La pandemia de coronavirus nos ha mostrado lo peor y lo mejor de nosotros mismos. Lo peor, repetir escenas de la Edad Media, cuando los sobrevivientes asustados abandonaban los cadáveres. Sepultar a los muertos, respetarlos, indica el grado de civilización; todavía tenemos, para vergüenza de la humanidad, barbarie en el trato a los muertos. En las guerras, en las dictaduras, en las mafias, persiste la barbarie.
El coronavirus nos ha obligado nuevamente a ver el maltrato y el abandono de cadáveres, lo mismo en Guayaquil que en Nueva York; más por ineficiencia que por crueldad, cierto; ofreciendo escenas que nos perseguirán por mucho tiempo para avergonzarnos. En todas partes hubo seres que murieron solos, familiares que no pudieron despedirlos, ancianos conviviendo con los muertos en los asilos. Lo nuestro fue peor: enfermos sin asistencia, familiares impotentes, sometidos a la tortura de agonías dolorosas, cadáveres desaparecidos, en descomposición y hasta la entrega de cenizas de muertos equivocados.
Nadie ha podido siquiera contar los muertos. Los países más desarrollados que creían tener sistemas sanitarios suficientes, con recolección de datos en línea, con burocracias eficientes; lo mismo que los países más pobres, todos tuvieron un excedente de mortalidad en comparación con los datos de años anteriores y no contabilizados como víctimas de coronavirus. Simplemente nadie pudo hacer el test a todas las víctimas. Esos muertos van desde el 7% como en Bélgica hasta el 95% como en Yakarta, según “The Economist”.
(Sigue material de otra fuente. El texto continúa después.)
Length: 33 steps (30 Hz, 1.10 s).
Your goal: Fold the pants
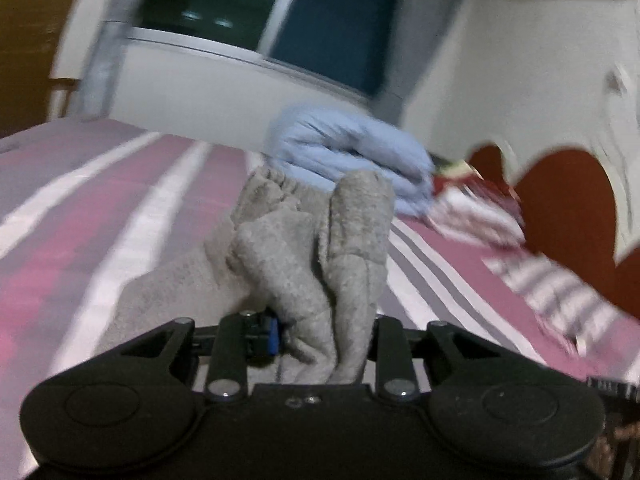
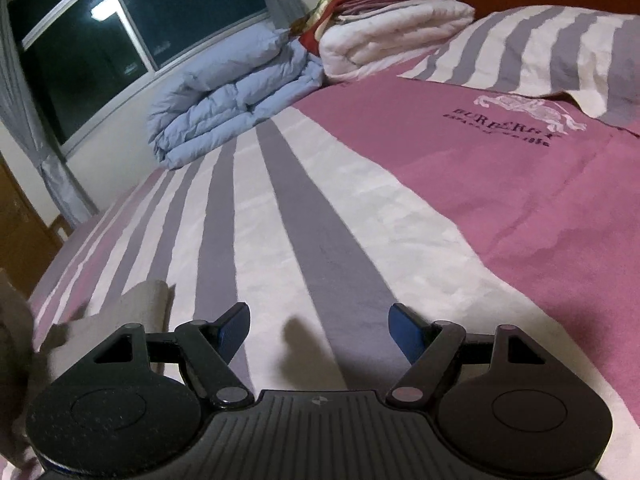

La pandemia ha mostrado también lo mejor de nosotros mismos. Ha mostrado la solidaridad de los que se saben no sujetos aislados sino miembros de una comunidad y parte de la especie humana puesta a prueba. Hemos visto y agradecido el trabajo del personal médico, militares, policías, bomberos que han realizado las tareas más difíciles poniendo en riesgo su propia vida. Organizaciones religiosas y de beneficencia han asistido a los abandonados y los pobres. El mundo ha podido seguir alimentándose gracias al trabajo de los campesinos. Hasta los más ricos y privilegiados de este mundo han hecho contribuciones para buscar medicinas o la vacuna.
La penuria de los familiares en las puertas de los hospitales pidiendo información, contrasta con la suerte que he tenido con un familiar asilado en un hospital de Los Ángeles porque he podido verle y hablar con él todos los días con videollamadas, aunque está en cuidados intensivos. En los peores días, cuando no podía hablar, al menos podía verle y darle consuelo y fortaleza. Así es más llevadera, si cabe, esta enfermedad tan cruel con algunos, tan benigna con otros. Estar en contacto con el enfermo, sus médicos y enfermeras, es posible con la tecnología actual, parte de la compasión y comprensión que muestra lo mejor de nosotros en tiempos de penuria.